Directions: Pull out all lines from the listing below in which the word "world" appears.

The data:

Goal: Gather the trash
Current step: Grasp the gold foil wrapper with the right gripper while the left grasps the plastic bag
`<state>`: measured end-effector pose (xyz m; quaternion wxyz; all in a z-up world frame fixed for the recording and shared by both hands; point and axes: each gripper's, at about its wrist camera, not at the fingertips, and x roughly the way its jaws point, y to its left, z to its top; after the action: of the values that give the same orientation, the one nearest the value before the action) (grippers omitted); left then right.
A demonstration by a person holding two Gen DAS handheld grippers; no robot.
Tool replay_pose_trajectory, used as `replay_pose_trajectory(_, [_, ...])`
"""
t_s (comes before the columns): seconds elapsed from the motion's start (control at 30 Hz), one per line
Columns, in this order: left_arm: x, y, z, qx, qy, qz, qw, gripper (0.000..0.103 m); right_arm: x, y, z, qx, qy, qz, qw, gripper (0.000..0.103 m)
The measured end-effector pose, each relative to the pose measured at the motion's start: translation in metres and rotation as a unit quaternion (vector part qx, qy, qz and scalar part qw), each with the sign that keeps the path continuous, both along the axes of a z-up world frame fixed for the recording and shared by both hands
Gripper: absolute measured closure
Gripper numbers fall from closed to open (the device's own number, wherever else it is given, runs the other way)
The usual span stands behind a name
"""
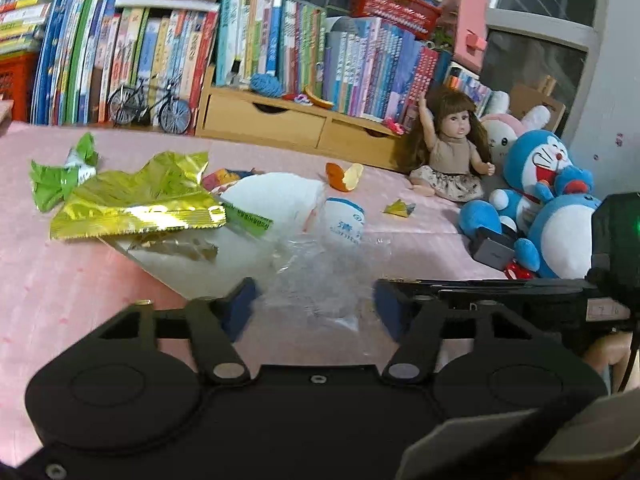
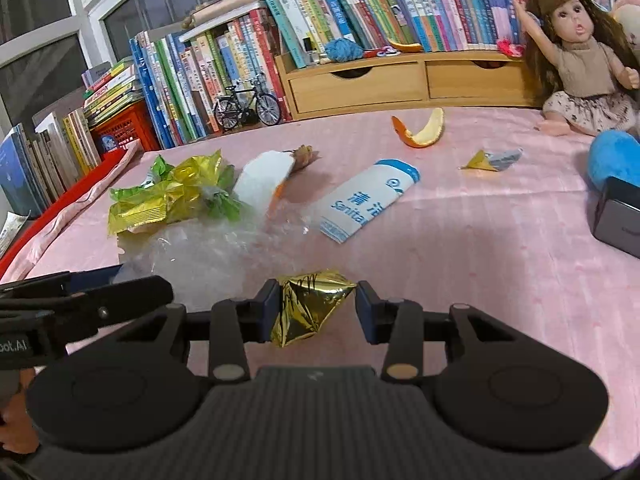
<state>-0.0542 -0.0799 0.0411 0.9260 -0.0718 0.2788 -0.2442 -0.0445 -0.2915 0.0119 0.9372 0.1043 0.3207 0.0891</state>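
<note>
While right gripper (image 2: 316,306) jaws pinch crinkled gold foil wrapper (image 2: 308,308); left gripper (image 1: 316,304) jaws open, straddling clear crumpled plastic (image 1: 320,280)

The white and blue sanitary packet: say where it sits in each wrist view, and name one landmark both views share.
Left wrist view: the white and blue sanitary packet lies centre frame on the pink tablecloth, partly behind clear crumpled plastic.
Right wrist view: the packet lies just above centre, in full view.
Shared landmark: the orange peel, beyond the packet in both.
</note>
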Motion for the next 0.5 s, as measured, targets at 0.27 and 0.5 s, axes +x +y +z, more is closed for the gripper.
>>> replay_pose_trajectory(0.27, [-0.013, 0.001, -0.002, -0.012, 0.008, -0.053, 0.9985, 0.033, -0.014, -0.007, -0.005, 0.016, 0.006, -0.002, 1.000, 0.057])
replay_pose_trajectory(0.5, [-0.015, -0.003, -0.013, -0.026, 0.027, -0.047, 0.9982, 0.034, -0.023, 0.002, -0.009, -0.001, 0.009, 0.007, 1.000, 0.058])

Finished exercise:
`<state>`: measured end-effector pose (xyz m; quaternion wxyz; all in a z-up world frame fixed for the recording and shared by both hands; point and axes: each gripper's, at about its wrist camera, not at the fingertips, and x roughly the way its jaws point, y to its left, z to its top; after the action: of the values that give the same orientation, the one nearest the value before the action) (grippers omitted); left then right.
The measured end-effector pose, each relative to the pose measured at the motion's start: translation in metres and rotation as a unit quaternion (vector part qx, qy, qz and scalar part qw), each with the sign that keeps the path continuous, both along the axes of a z-up world frame fixed for the recording and shared by both hands

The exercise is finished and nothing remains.